I recently read a post by Vicki Flaugher of Smart Woman about multi-tasking that really struck a chord with me. For years us women have been showing off about our ability to multi-task when all along we’ve been getting it wrong! Multi-tasking isn’t doing lots of things at the same time, it’s doing lots of things very quickly one after the other, and that often means doing lots of things not very well. At least that’s what Vicki is saying in her post, and I’m inclined to agree with her.
Vicki refers to an article entitled The Myth of Multitasking by Christine Rosen, in the New Atlantis and provides some quotes from it. I have found some of my own from the same article:
Discussing his research on National Public Radio recently, Russell Poldrack, a psychology professor at the University of California, Los Angeles warned,
“We have to be aware that there is a cost to the way that our society is changing, that humans are not built to work this way. We’re really built to focus. And when we sort of force ourselves to multitask, we’re driving ourselves to perhaps be less efficient in the long run even though it sometimes feels like we’re being more efficient.”
Christine Rose goes on to say:
when we talk about multitasking, we are really talking about attention: the art of paying attention, the ability to shift our attention, and, more broadly, to exercise judgment about what objects are worthy of our attention. People who have achieved great things often credit for their success a finely honed skill for paying attention. When asked about his particular genius, Isaac Newton responded that if he had made any discoveries, it was “owing more to patient attention than to any other talent.”

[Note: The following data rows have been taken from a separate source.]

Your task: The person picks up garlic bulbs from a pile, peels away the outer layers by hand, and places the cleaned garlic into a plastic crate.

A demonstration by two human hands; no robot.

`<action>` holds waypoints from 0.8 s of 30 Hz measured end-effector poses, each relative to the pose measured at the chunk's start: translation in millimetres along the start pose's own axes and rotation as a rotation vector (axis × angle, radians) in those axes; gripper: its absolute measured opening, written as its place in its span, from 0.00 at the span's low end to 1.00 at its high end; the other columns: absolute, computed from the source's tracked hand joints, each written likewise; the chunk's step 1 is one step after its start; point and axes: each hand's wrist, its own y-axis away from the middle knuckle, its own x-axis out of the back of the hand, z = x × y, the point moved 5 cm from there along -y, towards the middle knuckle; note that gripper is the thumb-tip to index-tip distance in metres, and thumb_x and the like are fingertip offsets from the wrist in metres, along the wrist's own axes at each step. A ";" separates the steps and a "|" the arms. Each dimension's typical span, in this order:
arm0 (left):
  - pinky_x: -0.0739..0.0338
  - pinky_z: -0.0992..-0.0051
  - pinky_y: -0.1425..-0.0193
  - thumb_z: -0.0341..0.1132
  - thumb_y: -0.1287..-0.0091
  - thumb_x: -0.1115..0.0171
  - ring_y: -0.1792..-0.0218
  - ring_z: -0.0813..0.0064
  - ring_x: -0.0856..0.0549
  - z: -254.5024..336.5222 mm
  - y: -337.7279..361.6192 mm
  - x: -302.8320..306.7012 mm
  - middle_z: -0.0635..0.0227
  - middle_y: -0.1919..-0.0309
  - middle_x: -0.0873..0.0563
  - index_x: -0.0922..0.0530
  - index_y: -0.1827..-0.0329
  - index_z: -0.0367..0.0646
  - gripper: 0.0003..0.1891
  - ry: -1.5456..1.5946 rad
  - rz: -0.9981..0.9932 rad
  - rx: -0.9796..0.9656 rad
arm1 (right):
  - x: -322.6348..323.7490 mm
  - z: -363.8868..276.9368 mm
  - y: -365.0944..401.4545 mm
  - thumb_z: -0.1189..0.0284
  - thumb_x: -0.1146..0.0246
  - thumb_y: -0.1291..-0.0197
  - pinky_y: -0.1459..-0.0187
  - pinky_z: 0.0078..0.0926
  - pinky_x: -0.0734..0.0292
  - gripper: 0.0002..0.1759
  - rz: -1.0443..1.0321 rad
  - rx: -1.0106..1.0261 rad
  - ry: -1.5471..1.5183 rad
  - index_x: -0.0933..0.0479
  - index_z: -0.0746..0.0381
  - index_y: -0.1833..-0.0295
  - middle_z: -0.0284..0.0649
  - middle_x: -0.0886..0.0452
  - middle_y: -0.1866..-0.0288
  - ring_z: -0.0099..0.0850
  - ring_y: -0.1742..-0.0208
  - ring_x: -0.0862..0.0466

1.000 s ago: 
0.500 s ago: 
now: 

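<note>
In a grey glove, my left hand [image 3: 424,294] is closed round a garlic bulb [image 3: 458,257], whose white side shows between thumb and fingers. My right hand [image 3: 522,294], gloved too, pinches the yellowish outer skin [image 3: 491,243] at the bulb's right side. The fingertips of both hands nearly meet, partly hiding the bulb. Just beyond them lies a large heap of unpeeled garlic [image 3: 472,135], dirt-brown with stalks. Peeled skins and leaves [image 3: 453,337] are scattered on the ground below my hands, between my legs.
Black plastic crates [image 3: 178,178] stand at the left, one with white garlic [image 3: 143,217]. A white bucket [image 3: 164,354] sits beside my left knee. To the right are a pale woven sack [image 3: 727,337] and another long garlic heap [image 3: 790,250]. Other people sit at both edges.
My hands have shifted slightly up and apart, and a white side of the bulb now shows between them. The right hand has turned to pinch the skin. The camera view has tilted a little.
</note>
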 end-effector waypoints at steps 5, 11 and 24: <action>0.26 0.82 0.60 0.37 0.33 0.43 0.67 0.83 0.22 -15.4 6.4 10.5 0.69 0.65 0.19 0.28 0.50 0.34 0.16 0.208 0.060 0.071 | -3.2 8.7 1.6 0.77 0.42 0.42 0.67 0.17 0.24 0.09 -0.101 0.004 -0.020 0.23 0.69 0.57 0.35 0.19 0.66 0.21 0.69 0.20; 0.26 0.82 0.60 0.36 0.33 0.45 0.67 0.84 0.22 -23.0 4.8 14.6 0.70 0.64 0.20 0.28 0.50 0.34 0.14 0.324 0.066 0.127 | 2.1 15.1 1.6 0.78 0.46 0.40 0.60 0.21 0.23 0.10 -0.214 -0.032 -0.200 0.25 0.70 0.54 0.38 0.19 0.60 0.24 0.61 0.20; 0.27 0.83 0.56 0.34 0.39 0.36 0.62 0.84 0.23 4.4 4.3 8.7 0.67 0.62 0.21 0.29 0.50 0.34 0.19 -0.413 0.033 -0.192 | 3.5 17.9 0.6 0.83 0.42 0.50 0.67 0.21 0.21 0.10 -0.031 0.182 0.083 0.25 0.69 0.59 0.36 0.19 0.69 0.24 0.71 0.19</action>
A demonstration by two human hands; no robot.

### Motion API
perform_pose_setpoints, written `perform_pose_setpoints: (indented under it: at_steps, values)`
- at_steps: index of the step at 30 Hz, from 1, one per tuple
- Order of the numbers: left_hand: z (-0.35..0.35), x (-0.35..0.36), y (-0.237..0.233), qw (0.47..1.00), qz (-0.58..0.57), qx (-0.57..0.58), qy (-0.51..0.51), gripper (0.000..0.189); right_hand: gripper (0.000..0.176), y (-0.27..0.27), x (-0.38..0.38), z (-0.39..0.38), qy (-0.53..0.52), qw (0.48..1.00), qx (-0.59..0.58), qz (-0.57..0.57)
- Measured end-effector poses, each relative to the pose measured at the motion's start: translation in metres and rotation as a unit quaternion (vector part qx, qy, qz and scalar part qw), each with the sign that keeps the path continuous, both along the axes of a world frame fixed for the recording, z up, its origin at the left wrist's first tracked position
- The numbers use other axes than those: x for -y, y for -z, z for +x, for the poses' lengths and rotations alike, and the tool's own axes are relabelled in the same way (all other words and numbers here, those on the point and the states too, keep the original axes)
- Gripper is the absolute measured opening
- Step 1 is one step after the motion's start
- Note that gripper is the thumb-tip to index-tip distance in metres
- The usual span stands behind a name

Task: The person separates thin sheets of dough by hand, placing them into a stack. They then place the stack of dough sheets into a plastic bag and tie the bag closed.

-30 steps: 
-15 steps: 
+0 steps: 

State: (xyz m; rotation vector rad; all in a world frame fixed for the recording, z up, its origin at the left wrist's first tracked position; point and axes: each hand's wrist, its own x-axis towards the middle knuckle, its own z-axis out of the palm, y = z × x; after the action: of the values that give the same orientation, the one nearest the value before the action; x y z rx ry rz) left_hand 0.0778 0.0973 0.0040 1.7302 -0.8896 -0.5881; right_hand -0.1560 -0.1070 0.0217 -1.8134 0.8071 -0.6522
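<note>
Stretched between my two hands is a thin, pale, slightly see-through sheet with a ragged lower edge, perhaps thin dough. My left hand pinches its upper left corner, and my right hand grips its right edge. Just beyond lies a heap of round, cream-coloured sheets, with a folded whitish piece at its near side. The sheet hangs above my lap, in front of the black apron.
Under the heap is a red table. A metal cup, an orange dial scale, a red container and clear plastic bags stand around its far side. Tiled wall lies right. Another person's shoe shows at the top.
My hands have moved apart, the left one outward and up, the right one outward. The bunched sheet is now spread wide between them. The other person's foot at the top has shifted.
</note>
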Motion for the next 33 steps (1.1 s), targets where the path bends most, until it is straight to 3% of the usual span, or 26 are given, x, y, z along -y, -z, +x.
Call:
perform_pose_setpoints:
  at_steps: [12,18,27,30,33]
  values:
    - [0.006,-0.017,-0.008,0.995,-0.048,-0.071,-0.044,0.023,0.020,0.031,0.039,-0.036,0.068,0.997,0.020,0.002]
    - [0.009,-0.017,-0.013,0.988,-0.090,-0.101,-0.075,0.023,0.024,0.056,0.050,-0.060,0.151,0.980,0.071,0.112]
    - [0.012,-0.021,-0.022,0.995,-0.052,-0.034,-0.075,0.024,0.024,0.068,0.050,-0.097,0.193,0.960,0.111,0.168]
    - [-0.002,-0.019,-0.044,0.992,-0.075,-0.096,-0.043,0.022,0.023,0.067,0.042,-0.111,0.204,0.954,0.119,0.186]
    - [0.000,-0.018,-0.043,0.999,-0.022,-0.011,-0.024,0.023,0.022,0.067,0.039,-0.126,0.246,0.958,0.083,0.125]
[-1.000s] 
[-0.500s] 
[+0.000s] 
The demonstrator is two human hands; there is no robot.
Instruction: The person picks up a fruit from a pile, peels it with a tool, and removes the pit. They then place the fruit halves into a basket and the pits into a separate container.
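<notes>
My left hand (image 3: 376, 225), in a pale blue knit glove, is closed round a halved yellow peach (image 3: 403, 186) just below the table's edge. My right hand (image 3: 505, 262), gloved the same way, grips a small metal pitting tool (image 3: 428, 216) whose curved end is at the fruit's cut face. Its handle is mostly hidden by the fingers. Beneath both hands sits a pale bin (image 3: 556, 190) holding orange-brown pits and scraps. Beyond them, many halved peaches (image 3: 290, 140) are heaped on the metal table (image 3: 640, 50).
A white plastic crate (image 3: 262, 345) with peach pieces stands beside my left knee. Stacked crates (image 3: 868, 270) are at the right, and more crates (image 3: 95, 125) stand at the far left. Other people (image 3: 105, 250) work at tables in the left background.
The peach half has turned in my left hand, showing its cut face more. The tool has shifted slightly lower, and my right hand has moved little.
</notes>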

So, what I take from this is something that I have been trying to do, with some success, for a little while and that is to have some interrupted time every morning to focus on just one project (or multi projects over a few hours) and then only getting involved with email, the phone and the other ’stuff’ from lunchtime onwards. Not a perfect solution but at least it’s a start!
What are other people doing to get the ‘big things’ done?